Samuel Cinco, one of Pryce's witnesses, testified that before they purchased the subject property, they investigated and verified from the Register of Deeds the title of Richard Lim (Richard), and found that the same was a clean title, as there were no encumbrances and adverse claims thereon.80 He also testified that they conducted a relocation survey where they found that there were tenants or occupants on the subject property but that they had already been cleared or compensated at the time Pryce took possession of the property.81 Engr. Antonio O. Lagumbay also testified that when they conducted the relocation survey, the tenants were mostly of the Arela family, particularly Salvacion Arela and her siblings. Another tenant was a certain Evangelista married to Efren De Erio, who were tenants of the Quidlats, from whom Richard bought the subject property.82 Fidelita Hidalgo also testified that Juan and his daughters, the Quidlat siblings, were the only ones living on Lot No. 1936. The Quidlat siblings continued to occupy the same even after their father's death; they vacated only after they sold the lot to the Spouses Lim.83

Pryce also presented several certifications from the pertinent government agencies showing that Lot No. 1936 subject of the cadastral case had not been previously titled or subject of any public land application: a) Certification dated December 3, 1990 that "the Heirs of Juan Quidlat are the survey claimants of Lot No. 1936;"84 b) Certification dated May 25, 1993 by the Register of Deeds certifying that no title over Lot No. 1936 had been issued;85 c) Certification dated May 27, 1994 issued by the Chief, Land Management Services of the CENRO XII-IA attesting that Lot No. 1936 was not covered by any public land application;86 d) Certification dated June 27, 1994 issued by the Land Management Services of the DENR that Lot No. 1936 "was not sub-divided into sub-lots and none (sic) Public Land Application filed up to this date [xxx];"87 and e) Letter issued in July 1994 by the DENR Region XII that Lot No. 1936 "is not a portion of any previously approved isolated survey [xxx]"88

These certifications can be admitted under Sec. 28, Rule 132 of the Rules, as discussed earlier. The CA, however, did not give credence to these certifications since the officers who issued the same were not presented. For the CA, these cannot be considered as entries in public records under Sec. 23 of Rule 132 and are thus not prima facie evidence of the facts stated therein. Nonetheless, We find and so hold that these certifications can also be admitted and given weight not necessarily to prove the contents thereof, but to show Pryce's good faith and due diligence in purchasing the subject property.

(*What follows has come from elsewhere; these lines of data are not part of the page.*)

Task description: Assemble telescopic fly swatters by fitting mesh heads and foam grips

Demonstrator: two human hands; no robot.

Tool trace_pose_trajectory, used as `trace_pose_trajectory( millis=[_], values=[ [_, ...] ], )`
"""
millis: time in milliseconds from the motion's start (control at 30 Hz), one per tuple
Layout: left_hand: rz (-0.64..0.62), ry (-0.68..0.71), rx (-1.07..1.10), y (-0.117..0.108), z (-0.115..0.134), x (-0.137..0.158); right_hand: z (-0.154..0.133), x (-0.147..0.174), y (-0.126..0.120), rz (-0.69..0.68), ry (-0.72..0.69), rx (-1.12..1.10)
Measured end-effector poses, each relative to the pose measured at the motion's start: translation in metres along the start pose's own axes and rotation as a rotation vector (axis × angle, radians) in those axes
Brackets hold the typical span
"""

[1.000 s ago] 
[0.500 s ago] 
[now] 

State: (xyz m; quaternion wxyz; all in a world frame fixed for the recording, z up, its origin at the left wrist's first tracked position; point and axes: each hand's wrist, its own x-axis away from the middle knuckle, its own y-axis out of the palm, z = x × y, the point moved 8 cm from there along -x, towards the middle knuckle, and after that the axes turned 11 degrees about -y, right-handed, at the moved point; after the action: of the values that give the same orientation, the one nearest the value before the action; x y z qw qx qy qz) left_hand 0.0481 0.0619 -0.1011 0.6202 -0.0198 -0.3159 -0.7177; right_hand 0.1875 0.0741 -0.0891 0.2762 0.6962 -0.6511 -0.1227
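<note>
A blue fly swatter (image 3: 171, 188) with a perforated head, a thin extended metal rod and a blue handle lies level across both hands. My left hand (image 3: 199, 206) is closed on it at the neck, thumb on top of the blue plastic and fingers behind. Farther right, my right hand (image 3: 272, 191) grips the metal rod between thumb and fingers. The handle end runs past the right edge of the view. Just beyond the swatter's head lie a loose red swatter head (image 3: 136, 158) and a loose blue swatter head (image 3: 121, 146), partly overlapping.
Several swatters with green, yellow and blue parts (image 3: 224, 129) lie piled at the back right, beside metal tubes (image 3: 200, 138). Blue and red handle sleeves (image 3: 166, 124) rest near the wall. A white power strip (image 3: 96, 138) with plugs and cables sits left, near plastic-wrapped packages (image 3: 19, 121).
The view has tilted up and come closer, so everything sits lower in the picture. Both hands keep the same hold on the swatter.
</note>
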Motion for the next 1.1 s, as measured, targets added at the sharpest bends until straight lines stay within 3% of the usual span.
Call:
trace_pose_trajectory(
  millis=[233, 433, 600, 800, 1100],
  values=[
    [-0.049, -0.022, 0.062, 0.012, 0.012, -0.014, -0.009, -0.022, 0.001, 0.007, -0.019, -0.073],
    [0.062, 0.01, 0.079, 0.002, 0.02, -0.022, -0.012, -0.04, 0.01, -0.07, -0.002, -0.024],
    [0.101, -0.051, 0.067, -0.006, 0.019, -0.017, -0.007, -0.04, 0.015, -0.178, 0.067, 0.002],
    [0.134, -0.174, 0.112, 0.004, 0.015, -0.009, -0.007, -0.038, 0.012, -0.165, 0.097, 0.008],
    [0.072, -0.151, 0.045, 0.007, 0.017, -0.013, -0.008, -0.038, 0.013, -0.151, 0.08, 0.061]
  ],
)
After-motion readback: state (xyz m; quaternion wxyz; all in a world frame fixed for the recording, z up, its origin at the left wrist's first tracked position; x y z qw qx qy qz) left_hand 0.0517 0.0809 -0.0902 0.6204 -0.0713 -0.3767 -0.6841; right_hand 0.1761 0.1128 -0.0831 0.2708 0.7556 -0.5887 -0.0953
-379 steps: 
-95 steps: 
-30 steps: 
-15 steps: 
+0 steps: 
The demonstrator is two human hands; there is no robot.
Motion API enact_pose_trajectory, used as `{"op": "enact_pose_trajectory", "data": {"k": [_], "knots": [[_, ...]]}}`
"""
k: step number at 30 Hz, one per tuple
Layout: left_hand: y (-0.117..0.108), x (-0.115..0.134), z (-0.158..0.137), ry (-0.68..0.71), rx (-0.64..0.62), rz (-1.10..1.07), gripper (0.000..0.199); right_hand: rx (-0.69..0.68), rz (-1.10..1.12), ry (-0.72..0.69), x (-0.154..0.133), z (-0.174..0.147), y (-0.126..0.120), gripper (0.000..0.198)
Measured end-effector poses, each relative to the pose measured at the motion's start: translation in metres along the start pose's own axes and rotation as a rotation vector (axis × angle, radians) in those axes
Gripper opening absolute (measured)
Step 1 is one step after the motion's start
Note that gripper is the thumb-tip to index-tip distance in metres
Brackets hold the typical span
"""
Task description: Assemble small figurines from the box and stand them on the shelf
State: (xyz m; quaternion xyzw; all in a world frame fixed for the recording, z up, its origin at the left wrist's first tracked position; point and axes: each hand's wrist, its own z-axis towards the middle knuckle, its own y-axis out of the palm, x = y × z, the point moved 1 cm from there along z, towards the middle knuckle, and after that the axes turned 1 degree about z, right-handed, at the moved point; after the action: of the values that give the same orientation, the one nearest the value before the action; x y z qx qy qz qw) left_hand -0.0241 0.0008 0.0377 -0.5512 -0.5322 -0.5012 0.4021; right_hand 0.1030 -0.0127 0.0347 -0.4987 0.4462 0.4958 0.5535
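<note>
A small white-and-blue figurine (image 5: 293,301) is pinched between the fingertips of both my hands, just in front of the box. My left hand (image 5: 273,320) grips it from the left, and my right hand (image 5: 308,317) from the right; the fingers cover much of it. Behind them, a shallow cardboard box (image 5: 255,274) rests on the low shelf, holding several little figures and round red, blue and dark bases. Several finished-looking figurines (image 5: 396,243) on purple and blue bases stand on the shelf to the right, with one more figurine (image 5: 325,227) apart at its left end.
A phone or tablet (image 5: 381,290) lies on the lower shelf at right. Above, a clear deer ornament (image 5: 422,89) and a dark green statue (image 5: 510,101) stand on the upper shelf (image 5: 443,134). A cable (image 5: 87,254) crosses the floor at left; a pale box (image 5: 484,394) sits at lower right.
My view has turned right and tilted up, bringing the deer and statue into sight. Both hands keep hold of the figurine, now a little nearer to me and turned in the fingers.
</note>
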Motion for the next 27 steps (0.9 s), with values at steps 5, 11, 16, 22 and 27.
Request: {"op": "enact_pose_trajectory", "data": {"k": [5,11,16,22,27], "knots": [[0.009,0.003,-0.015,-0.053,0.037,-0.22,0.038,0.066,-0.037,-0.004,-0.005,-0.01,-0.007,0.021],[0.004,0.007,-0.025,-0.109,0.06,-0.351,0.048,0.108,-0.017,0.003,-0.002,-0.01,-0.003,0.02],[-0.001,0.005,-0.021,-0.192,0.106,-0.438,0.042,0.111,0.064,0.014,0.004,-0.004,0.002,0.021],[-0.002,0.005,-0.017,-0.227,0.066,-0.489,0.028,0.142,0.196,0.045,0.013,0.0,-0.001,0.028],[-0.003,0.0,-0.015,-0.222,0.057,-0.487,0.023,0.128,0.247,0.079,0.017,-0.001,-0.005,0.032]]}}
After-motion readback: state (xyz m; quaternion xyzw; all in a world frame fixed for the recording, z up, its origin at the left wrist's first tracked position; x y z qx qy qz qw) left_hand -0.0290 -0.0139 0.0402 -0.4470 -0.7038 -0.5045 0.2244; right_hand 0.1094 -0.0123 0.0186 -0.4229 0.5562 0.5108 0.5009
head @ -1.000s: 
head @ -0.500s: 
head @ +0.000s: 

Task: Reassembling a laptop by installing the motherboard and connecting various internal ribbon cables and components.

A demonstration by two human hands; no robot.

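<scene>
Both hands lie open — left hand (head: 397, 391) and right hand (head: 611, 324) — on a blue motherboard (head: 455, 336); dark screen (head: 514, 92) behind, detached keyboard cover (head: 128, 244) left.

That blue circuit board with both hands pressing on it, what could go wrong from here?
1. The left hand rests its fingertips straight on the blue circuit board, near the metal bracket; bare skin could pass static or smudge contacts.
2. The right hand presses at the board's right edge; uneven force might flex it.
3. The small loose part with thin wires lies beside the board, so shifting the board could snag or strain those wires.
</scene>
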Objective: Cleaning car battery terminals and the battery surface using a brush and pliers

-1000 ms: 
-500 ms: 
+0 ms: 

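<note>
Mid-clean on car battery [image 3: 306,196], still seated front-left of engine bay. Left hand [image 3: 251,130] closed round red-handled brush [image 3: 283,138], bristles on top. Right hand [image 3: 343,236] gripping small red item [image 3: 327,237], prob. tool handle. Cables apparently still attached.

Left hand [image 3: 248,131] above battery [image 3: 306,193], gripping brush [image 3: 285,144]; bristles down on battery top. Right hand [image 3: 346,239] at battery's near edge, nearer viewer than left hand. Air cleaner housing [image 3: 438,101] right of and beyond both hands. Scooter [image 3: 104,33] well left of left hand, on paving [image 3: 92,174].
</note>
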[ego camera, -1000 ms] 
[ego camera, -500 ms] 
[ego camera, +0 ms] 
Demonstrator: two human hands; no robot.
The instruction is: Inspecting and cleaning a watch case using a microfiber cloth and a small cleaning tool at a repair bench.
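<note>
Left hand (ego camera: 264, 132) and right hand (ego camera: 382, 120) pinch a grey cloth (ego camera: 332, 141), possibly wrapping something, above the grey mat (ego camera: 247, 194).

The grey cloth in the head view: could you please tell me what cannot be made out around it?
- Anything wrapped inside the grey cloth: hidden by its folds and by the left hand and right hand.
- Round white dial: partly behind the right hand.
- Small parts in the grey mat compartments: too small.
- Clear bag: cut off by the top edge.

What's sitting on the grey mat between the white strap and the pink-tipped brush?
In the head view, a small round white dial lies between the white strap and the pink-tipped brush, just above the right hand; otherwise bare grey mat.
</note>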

Thus, after due consideration of all the facts at hand, while Ponce is the earlier registrant in 1979, Pryce is the first registrant in good faith in 1996. Contrary to the pronouncements of the courts below, the "prior in time, priority in right" rule would not automatically apply just because Ponce registered his title earlier. The fact that Ponce's title sprung from Prudencio's void titles, and his registration was tainted with bad faith, militates against the application of this general principle. 

Ponce is guilty of laches

Notably, nothing in the records would show that Ponce appealed the 1994 cadastral case Decision which affected the subject property. It was only in 2003, or almost a decade after, when he was allegedly alerted of Pryce's activities on the subject property, that he instituted this Complaint. Moreover, that he was allegedly alerted of Pryce's activities on the subject property only in 2003 contradicts his allegation that he was already occupying the subject property, through his tenant, since 1977. If this were true, he would have been alerted in 1996 when Pryce registered its title and entered the subject property. However, as testified to by Pryce, it has been in peaceful possession since 1996 and no one had disturbed its occupation until Ponce wrote them a letter in 2003.89

Thus, Ponce is guilty of laches.

Laches has been defined as the failure or neglect for an unreasonable and unexplained length of time to do that which by exercising due diligence, could or should have been done earlier, thus, giving rise to a presumption that the party entitled to assert it either has abandoned or declined to assert it.90

In addition, Pryce's predecessors-in-interest, the Quidlat siblings, have already attacked the validity of Prudencio's titles in the cadastral case as early as 1955. In view of the pending cadastral case affecting the property which he bought from Achacoso, Ponce should have been put on guard, and should have actively participated in the cadastral proceedings to prove the origin and validity of his title. There is nothing in the records, however, that would show that Ponce actively participated in such cadastral proceeding to validate and enforce Prudencio's titles upon which his title was based. 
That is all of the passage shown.